Exactly as they stand, the data below are to be printed again.

EXERCISE DATA >>
========================================================================
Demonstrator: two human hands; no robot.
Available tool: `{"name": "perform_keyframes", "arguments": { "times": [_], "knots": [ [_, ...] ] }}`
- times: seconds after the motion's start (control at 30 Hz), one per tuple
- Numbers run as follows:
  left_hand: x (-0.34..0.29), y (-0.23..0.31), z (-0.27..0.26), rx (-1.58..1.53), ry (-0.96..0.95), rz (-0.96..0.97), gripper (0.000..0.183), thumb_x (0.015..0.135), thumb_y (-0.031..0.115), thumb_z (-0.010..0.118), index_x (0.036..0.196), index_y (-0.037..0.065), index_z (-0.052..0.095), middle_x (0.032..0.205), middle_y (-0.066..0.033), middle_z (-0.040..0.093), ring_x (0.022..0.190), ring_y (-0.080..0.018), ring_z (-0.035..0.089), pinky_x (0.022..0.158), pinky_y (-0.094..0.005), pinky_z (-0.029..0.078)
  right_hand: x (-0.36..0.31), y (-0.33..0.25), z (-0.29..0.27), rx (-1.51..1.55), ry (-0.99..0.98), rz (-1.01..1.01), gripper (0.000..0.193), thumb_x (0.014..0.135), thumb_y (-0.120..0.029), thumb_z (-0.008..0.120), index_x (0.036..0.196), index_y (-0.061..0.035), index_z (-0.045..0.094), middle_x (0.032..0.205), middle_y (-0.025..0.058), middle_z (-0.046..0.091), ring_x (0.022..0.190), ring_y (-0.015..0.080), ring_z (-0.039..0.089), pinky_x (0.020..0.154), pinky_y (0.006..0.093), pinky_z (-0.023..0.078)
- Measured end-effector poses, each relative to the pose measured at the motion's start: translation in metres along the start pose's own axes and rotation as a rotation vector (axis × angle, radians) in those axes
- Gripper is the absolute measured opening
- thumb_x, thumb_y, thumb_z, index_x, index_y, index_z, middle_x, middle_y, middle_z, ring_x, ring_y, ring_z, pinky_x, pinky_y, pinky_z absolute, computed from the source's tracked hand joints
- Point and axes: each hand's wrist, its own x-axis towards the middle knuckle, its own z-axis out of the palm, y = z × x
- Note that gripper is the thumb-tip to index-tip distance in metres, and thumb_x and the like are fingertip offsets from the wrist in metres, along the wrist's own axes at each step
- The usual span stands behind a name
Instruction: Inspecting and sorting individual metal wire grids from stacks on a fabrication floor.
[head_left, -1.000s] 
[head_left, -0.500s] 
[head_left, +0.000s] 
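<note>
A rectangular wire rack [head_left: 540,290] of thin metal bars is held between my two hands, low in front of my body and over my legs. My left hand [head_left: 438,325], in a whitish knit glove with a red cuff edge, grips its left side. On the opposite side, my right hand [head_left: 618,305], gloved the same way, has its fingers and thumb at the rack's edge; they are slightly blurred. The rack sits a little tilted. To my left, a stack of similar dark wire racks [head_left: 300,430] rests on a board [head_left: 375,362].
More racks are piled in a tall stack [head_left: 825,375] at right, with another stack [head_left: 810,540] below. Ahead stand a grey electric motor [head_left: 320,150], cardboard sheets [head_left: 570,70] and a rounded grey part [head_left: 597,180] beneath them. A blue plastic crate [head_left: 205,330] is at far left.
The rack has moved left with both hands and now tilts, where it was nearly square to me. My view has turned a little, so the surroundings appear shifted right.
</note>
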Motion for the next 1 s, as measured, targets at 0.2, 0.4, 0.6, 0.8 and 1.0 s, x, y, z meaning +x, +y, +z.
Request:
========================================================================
SOLUTION TO THIS EXERCISE >>
Demonstrator: two human hands; no robot.
Available tool: `{"name": "perform_keyframes", "arguments": { "times": [_], "knots": [ [_, ...] ] }}`
- times: seconds after the motion's start (control at 30 Hz), one per tuple
- Numbers run as follows:
  left_hand: x (-0.34..0.29), y (-0.23..0.31), z (-0.27..0.26), rx (-1.58..1.53), ry (-0.96..0.95), rz (-0.96..0.97), gripper (0.000..0.183), thumb_x (0.015..0.135), thumb_y (-0.031..0.115), thumb_z (-0.010..0.118), index_x (0.036..0.196), index_y (-0.037..0.065), index_z (-0.052..0.095), middle_x (0.032..0.205), middle_y (-0.066..0.033), middle_z (-0.040..0.093), ring_x (0.022..0.190), ring_y (-0.080..0.018), ring_z (-0.035..0.089), pinky_x (0.022..0.158), pinky_y (-0.094..0.005), pinky_z (-0.029..0.078)
  right_hand: x (-0.36..0.31), y (-0.33..0.25), z (-0.29..0.27), rx (-1.51..1.55), ry (-0.99..0.98), rz (-1.01..1.01), gripper (0.000..0.193), thumb_x (0.014..0.135), thumb_y (-0.120..0.029), thumb_z (-0.008..0.120), index_x (0.036..0.196), index_y (-0.061..0.035), index_z (-0.045..0.094), middle_x (0.032..0.205), middle_y (-0.025..0.058), middle_z (-0.046..0.091), ring_x (0.022..0.190), ring_y (-0.015..0.080), ring_z (-0.039..0.089), pinky_x (0.020..0.154), pinky_y (0.006..0.093), pinky_z (-0.023..0.078)
- Measured end-effector poses, each relative to the pose measured at the motion's start: translation in metres along the start pose's own axes and rotation as a rotation vector (axis × angle, radians) in those axes
- Gripper is the absolute measured opening
- thumb_x, thumb_y, thumb_z, index_x, index_y, index_z, middle_x, middle_y, middle_z, ring_x, ring_y, ring_z, pinky_x, pinky_y, pinky_z absolute, computed from the source's tracked hand joints
- Point and axes: each hand's wrist, its own x-axis towards the middle knuckle, its own z-axis out of the palm, y = z × x
- Note that gripper is the thumb-tip to index-tip distance in metres, and thumb_x and the like are fingertip offsets from the wrist in metres, along the wrist's own axes at each step
- The usual span stands behind a name
Instruction: Inspecting and sorting individual metal wire grids from stacks on a fabrication floor.
[head_left, -1.000s] 
[head_left, -0.500s] 
[head_left, +0.000s] 
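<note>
A rectangular wire rack [head_left: 540,290] of thin metal bars is held between my two hands, low in front of my body and over my legs. My left hand [head_left: 438,325], in a whitish knit glove with a red cuff edge, grips its left side. On the opposite side, my right hand [head_left: 618,305], gloved the same way, has its fingers and thumb at the rack's edge; they are slightly blurred. The rack sits a little tilted. To my left, a stack of similar dark wire racks [head_left: 300,430] rests on a board [head_left: 375,362].
More racks are piled in a tall stack [head_left: 825,375] at right, with another stack [head_left: 810,540] below. Ahead stand a grey electric motor [head_left: 320,150], cardboard sheets [head_left: 570,70] and a rounded grey part [head_left: 597,180] beneath them. A blue plastic crate [head_left: 205,330] is at far left.
The rack has moved left with both hands and now tilts, where it was nearly square to me. My view has turned a little, so the surroundings appear shifted right.
</note>
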Motion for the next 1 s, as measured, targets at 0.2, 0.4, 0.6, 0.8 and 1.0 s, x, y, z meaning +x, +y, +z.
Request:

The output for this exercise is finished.